What is needed: Reproduce the records word for word, from the first line to the line containing "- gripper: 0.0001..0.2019".

Records for processing Block Start

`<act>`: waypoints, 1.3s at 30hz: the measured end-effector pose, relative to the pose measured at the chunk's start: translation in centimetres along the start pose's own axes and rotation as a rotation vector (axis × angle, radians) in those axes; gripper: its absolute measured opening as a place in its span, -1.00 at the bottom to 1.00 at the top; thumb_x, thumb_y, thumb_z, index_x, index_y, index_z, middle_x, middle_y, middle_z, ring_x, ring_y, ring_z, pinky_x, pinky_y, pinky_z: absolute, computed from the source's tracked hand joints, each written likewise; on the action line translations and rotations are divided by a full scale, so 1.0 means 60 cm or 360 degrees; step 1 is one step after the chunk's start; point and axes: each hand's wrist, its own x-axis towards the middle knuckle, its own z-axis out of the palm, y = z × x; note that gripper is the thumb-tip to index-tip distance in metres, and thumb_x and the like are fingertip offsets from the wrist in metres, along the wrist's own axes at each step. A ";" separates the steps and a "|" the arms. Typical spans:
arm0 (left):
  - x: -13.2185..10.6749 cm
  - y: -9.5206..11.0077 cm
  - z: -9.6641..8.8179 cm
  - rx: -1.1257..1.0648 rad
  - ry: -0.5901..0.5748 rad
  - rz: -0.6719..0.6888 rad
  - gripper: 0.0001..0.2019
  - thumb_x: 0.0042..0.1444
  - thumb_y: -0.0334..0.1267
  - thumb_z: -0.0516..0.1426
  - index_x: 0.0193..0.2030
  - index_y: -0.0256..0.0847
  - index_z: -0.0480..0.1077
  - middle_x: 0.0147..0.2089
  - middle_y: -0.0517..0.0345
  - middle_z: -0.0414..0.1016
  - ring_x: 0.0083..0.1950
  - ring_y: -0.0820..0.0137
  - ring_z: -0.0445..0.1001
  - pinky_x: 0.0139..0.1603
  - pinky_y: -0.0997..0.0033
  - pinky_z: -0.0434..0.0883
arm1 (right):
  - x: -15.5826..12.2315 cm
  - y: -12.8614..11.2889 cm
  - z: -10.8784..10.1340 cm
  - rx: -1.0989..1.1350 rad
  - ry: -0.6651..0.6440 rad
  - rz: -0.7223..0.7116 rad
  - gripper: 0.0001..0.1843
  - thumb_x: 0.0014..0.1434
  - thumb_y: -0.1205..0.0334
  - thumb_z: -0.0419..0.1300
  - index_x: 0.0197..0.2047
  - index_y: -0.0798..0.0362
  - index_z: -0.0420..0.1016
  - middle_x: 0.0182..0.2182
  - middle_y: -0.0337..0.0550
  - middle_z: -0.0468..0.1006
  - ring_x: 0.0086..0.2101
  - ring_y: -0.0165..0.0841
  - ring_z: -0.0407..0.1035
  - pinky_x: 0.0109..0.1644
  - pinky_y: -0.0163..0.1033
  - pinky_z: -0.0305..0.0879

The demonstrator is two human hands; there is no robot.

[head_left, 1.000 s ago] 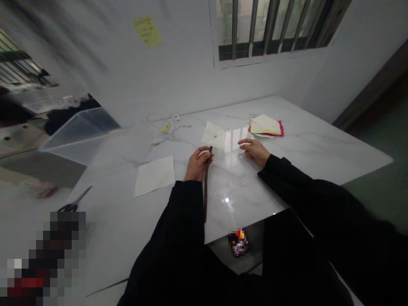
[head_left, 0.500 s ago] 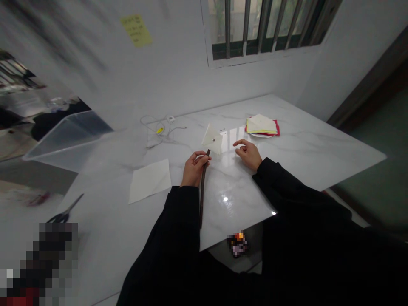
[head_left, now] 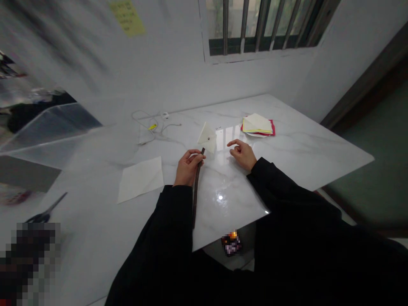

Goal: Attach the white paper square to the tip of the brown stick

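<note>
My left hand [head_left: 187,168] is closed around a long, thin brown stick [head_left: 195,191], near its upper end. The stick slants down past my sleeve toward the table's front edge. Just beyond its tip is a cream folded-paper pinwheel [head_left: 206,135] with a small dark pin at its middle; whether stick and pinwheel are joined I cannot tell. To the right, my right hand [head_left: 244,155] is over the table, index finger stretched toward the pinwheel, the others bent, nothing seen in it. A creased cream paper sheet [head_left: 140,180] lies left of my left hand.
A stack of coloured paper [head_left: 257,125] lies at the back right of the white marbled table [head_left: 306,157]. A white cable [head_left: 162,128] with a yellow tag is by the wall. At left are scissors [head_left: 47,212] and a clear plastic bin [head_left: 41,140].
The whole view has shifted slightly, so things appear a little farther left. Both hands keep nearly the same pose, the left still holding the stick.
</note>
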 end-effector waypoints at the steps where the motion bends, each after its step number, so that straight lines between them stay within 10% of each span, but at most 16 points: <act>1: 0.000 0.000 0.000 -0.0008 0.0003 0.0008 -0.59 -0.18 -0.15 0.47 -0.23 -0.21 0.47 -0.34 0.12 0.64 -0.42 0.48 0.44 -0.27 0.43 0.39 | 0.000 0.001 0.000 0.0003 0.0005 -0.0002 -0.64 0.06 0.24 0.16 -0.08 0.08 0.57 -0.64 -0.45 0.17 -0.54 -0.40 0.07 -0.29 -0.24 0.05; 39: 0.003 -0.007 -0.003 0.0062 -0.0012 0.0042 -0.69 -0.09 -0.18 0.43 -0.23 -0.17 0.48 -0.32 0.12 0.64 -0.39 0.44 0.46 -0.27 0.40 0.41 | 0.000 -0.004 -0.004 -0.0013 -0.0041 -0.0034 -0.67 0.07 0.26 0.15 -0.09 0.08 0.58 -0.65 -0.46 0.18 -0.55 -0.40 0.08 -0.28 -0.22 0.05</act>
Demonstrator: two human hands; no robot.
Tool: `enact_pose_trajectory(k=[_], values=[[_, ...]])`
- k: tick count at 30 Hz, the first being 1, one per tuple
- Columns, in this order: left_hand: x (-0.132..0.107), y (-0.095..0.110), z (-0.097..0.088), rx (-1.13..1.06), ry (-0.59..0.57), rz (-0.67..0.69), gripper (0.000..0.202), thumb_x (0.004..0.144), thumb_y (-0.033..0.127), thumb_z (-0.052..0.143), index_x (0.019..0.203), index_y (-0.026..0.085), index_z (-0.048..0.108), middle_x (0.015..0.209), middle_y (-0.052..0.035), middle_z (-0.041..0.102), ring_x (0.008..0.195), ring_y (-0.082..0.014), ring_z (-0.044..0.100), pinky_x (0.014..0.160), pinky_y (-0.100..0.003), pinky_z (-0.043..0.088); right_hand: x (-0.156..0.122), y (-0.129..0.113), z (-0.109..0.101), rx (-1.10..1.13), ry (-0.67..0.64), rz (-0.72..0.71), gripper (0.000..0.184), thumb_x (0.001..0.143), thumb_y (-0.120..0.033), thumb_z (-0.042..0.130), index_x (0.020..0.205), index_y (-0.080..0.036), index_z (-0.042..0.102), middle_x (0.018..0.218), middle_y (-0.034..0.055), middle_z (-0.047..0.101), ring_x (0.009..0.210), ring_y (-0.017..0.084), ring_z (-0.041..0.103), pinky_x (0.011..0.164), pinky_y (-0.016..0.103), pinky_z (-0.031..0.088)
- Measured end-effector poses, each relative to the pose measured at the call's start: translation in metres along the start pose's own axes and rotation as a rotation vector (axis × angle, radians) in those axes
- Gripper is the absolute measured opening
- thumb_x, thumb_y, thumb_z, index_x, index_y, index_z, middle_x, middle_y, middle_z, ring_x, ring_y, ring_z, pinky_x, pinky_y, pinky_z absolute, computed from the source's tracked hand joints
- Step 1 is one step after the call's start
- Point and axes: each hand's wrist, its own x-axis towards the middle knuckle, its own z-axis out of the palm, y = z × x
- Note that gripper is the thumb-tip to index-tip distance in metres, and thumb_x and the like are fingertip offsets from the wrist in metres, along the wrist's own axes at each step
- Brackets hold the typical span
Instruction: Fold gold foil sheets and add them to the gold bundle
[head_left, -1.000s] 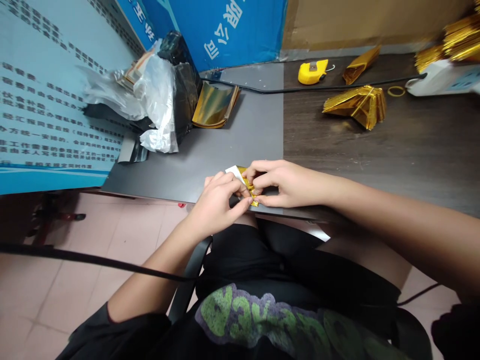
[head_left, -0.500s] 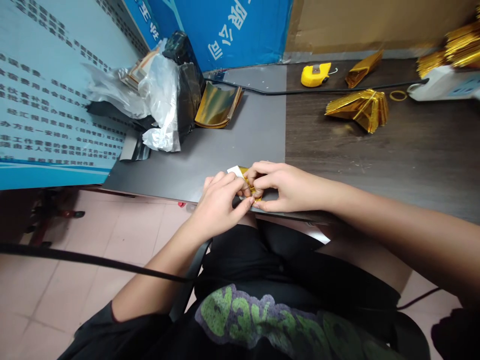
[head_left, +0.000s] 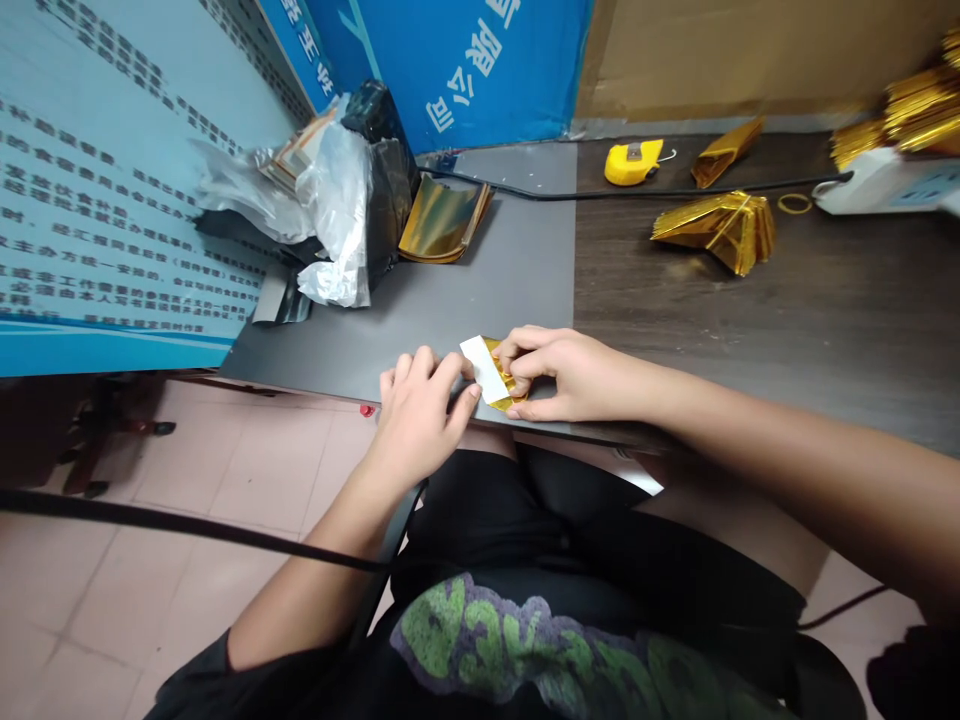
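Note:
A small folded piece of gold foil paper [head_left: 506, 385] with a white reverse side [head_left: 484, 370] lies at the table's front edge, over the grey mat. My right hand [head_left: 559, 375] is shut on its gold end, with the fingers above and the thumb below. My left hand [head_left: 418, 420] rests just left of the paper, its fingers loosely curled. Its thumb tip is beside the white part, and I cannot tell whether they touch.
A grey mat [head_left: 480, 290] covers the left of the dark wood table [head_left: 787, 320]. Behind it are a gold foil sheet [head_left: 444, 218], plastic bags [head_left: 334, 210], a fan of gold folded pieces [head_left: 712, 232], a yellow tape measure [head_left: 634, 162], a black cable [head_left: 637, 193] and a power strip [head_left: 885, 187].
My left hand has drawn back to the left, off the paper, and the white side now shows more fully. My right hand keeps its hold. The view has shifted slightly.

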Motion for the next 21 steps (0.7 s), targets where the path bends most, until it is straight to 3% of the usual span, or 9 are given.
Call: enact_pose_trajectory(k=[3,6,9,12,18,21], values=[[0.0,-0.011,0.001,-0.071,0.106,0.048,0.028,0.098,0.038,0.04,0.105,0.027,0.064,0.096,-0.0023,0.059,0.093,-0.0141,0.048,0.086,-0.031,0.038,0.0,-0.001,0.002,-0.009,0.02,-0.006,0.021,0.085,-0.023,0.072,0.069,-0.017,0.061,0.098,0.0087,0.064,0.096,0.022,0.061,0.087,0.037,0.047],[0.004,-0.02,-0.001,-0.152,0.168,0.17,0.028,0.098,0.034,0.042,0.112,0.025,0.065,0.105,-0.0036,0.063,0.1,-0.0136,0.053,0.093,-0.033,0.043,0.0,-0.002,0.004,-0.01,0.032,-0.02,0.021,0.088,-0.025,0.07,0.07,-0.017,0.062,0.097,0.0088,0.064,0.095,0.022,0.06,0.087,0.037,0.048],[0.01,-0.027,-0.003,-0.123,0.129,0.338,0.032,0.098,0.032,0.045,0.123,0.029,0.064,0.125,-0.0042,0.064,0.118,-0.0159,0.054,0.103,-0.035,0.044,0.0,-0.001,0.004,-0.03,0.028,-0.044,0.015,0.09,-0.025,0.069,0.078,-0.017,0.068,0.097,0.0085,0.063,0.095,0.022,0.06,0.087,0.036,0.048],[0.015,-0.032,-0.002,-0.069,0.072,0.421,0.035,0.098,0.033,0.045,0.128,0.031,0.062,0.134,-0.0038,0.062,0.128,-0.0174,0.052,0.108,-0.036,0.045,0.0,-0.001,0.003,-0.065,0.004,-0.072,0.011,0.092,-0.026,0.068,0.086,-0.017,0.072,0.096,0.008,0.064,0.097,0.022,0.06,0.087,0.036,0.048],[0.015,-0.034,0.004,0.003,0.059,0.417,0.037,0.099,0.037,0.044,0.132,0.033,0.06,0.141,-0.0025,0.06,0.138,-0.0173,0.051,0.107,-0.033,0.044,-0.002,0.0,0.002,-0.126,0.006,-0.138,0.019,0.096,-0.029,0.064,0.085,-0.018,0.076,0.093,0.0082,0.064,0.095,0.021,0.06,0.085,0.035,0.048],[0.016,-0.032,0.003,0.053,0.018,0.411,0.043,0.1,0.04,0.039,0.141,0.038,0.051,0.153,-0.0005,0.052,0.146,-0.0193,0.046,0.107,-0.034,0.043,-0.002,0.0,0.001,-0.171,0.009,-0.203,0.023,0.098,-0.031,0.061,0.088,-0.017,0.076,0.086,0.0082,0.065,0.093,0.022,0.06,0.084,0.035,0.049]])
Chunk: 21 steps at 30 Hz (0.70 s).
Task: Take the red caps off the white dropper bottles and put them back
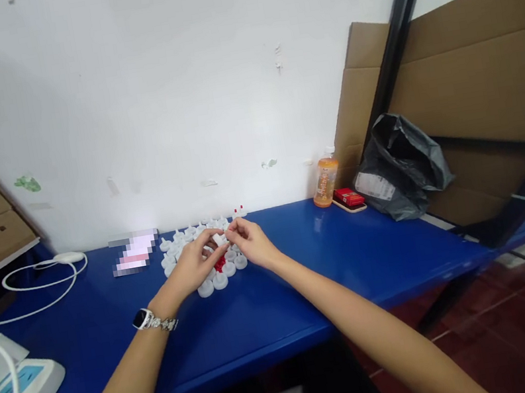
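My left hand (191,262), with a watch on its wrist, grips a white nozzle cap (220,238) between thumb and fingers. Close against that cap, my right hand (251,242) is pinched shut; whatever its fingertips hold is too small to make out. Around and beneath both hands stand many white nozzle caps (206,289) on the blue table (280,304). A small heap of red tips (220,264) lies among them, partly covered by my left hand. Behind my right hand, two caps wear red tips (241,208).
An orange drink bottle (325,180), a red box (348,197) and a grey plastic bag (399,167) stand at the right. A blurred-out flat object (137,251) lies left of the caps. A white device (20,391) and a white cable (49,304) occupy the left side.
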Tool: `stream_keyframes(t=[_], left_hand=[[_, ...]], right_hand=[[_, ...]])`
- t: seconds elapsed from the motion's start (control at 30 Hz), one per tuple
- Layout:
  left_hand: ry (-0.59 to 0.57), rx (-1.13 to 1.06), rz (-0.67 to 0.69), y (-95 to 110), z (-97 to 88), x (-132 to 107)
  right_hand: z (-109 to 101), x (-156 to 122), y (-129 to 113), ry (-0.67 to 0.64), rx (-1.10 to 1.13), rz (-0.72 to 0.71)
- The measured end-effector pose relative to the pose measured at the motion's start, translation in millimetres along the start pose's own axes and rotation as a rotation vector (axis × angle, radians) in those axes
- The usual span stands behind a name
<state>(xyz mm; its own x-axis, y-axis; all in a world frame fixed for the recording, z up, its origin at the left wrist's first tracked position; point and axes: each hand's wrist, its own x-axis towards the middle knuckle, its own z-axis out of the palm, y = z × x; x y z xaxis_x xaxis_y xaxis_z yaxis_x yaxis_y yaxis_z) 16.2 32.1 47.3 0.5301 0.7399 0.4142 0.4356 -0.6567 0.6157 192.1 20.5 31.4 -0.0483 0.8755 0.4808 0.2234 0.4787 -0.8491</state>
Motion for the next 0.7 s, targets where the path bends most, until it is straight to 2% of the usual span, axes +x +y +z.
stream_keyframes(t=[0.1, 0.2, 0.43, 0.53, 0.6, 0.63, 0.7], left_hand=[[0.015, 0.028, 0.045, 1, -4.2, -2], [0.024, 0.053, 0.054, 2, -7.4, -3], [0.063, 0.076, 0.125, 1, -11.1, -1], [0.123, 0.084, 0.092, -2, -22.6, -3], [0.263, 0.076, 0.015, -8, -34.9, -6], [0.325, 0.072, -0.011, -12, -40.8, -8], [0.341, 0.077, -0.021, -20, -49.0, -10]], right_hand=[[-4, -5, -2, -0.053, -0.158, -0.089], [-4, -7, -4, -0.056, -0.203, -0.150], [9, 2, -1, 0.017, -0.216, -0.116], [-5, 10, 11, 0.092, -0.182, -0.027], [-21, 15, 19, 0.225, -0.136, 0.069], [-28, 16, 22, 0.275, -0.133, 0.075], [-34, 17, 23, 0.259, -0.186, 0.013]])
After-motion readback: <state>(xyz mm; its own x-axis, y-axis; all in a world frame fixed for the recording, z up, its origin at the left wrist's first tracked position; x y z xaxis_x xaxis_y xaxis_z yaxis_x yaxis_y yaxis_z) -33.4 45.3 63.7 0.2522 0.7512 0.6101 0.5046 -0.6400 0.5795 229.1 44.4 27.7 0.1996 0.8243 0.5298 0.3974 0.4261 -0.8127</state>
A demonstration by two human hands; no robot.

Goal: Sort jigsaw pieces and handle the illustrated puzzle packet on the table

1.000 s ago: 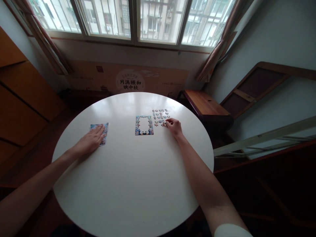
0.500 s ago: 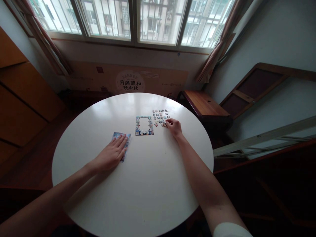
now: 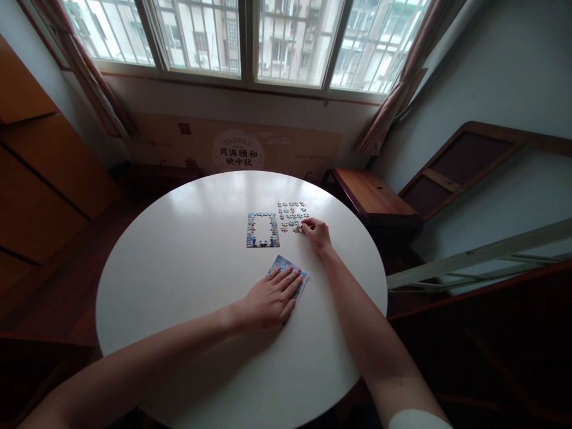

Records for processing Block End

Response to the exercise:
`<act>`: waypoints, 1.3s at 30hz: the measured end-effector pose, relative to the pose measured at the chunk's start: translation in centimetres along the start pose's own axes and rotation as a rotation vector (axis × angle, radians) in those axes; gripper: its absolute measured opening as a place in its span, -1.00 at the bottom to 1.00 at the top; thumb_x, thumb_y, thumb_z, index_x, index_y, index_z, middle_x, middle_y, middle_z, ring_x, ring_y, ring_z, pinky_x, pinky_y, pinky_z: absolute, computed from the source's tracked hand joints, each written likewise; on the action line translations and rotations are divided by a full scale, so 1.0 means 60 cm or 360 degrees; step 1 is one step after the chunk's start; point and axes: each hand's wrist, its own x-axis towards the middle knuckle, its own z-axis out of the palm, y = z × x; note that gripper is the thumb-tip to index-tip distance in metres, and thumb_x and the like are fingertip offsets from the wrist in metres, along the wrist's own axes at each step. A ";" separates the steps and a "|" the arms. Typical spans:
arm0 (left):
  - x: -13.2185..10.6749 cm
  - y: -9.5206..11.0077 cm
  - z: -9.6641..8.8179 cm
  - rx: -1.1257..1.0648 rad
  - ry: -0.5901..0.5748 rad
  - rz: -0.6719..0.6888 rad
  - gripper: 0.0001..0.2019

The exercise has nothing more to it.